Publicité
Accord sur les Chagos
Une nuit d’émotion, de mémoire et d’espoir au centre des réfugiés Chagos : «Nou finn gagn nou zil»
Par
Partager cet article
Accord sur les Chagos
Une nuit d’émotion, de mémoire et d’espoir au centre des réfugiés Chagos : «Nou finn gagn nou zil»

■ Émilienne en larme lorsque la chanson «Peros Vert» a retenti.
Jeudi soir, dans la cour du Centre des réfugiés Chagos à Pointe-aux-Sables, les rires et les larmes se mêlaient à l’odeur du kari, aux éclats des pétards et à la voix d’un peuple qui, pour la première fois en plus de 50 ans, chantait la liberté retrouvée. Maurice et le RoyaumeUni venaient de signer un accord historique reconnaissant la souveraineté pleine et entière de Maurice sur l’archipel des Chagos. Et le cœur des exilés battait plus fort que jamais.
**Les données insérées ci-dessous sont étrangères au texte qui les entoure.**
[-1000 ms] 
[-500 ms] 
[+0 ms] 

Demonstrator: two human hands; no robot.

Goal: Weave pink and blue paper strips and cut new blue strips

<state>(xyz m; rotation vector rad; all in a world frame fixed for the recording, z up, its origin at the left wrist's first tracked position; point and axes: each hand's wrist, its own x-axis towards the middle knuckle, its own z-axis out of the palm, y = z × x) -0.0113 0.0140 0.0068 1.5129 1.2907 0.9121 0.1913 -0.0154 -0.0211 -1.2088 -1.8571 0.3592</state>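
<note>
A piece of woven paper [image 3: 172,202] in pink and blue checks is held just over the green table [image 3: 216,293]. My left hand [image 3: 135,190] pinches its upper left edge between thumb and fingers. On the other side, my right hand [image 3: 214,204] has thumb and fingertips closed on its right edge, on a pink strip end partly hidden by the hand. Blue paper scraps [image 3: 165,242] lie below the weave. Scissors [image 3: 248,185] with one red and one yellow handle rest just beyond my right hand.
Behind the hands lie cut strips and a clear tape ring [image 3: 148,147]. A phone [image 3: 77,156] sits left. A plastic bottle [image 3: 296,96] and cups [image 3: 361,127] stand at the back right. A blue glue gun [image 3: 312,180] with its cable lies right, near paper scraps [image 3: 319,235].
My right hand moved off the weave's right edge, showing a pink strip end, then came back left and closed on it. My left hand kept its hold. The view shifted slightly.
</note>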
La lumière des lampes dansait sur les visages burinés, marqués par l’exil et l’attente. Des enfants jouaient, insouciants, pendant que les anciens en larmes, chantaient et dansaient face aux pétards. Parmi eux, assise à l’écart sur une chaise en plastique, Émilienne Louis, la plus ancienne des Chagossiens, observait la scène avec des yeux embués de souvenirs. Son silence en disait long. Puis, d’une voix tremblante, elle confia: «Depi lontan mo ti pe atann sa. Monn perdi mo mama, mo papa, mo mari. Res zis mo tousel. Si dir mwa retourn mwa mo zil natal mo pou ale.» Ses paroles fendaient le cœur. Née à Peros Banhos, elle se souvenait de tout. De chaque coin, chaque odeur, chaque cri d’enfant.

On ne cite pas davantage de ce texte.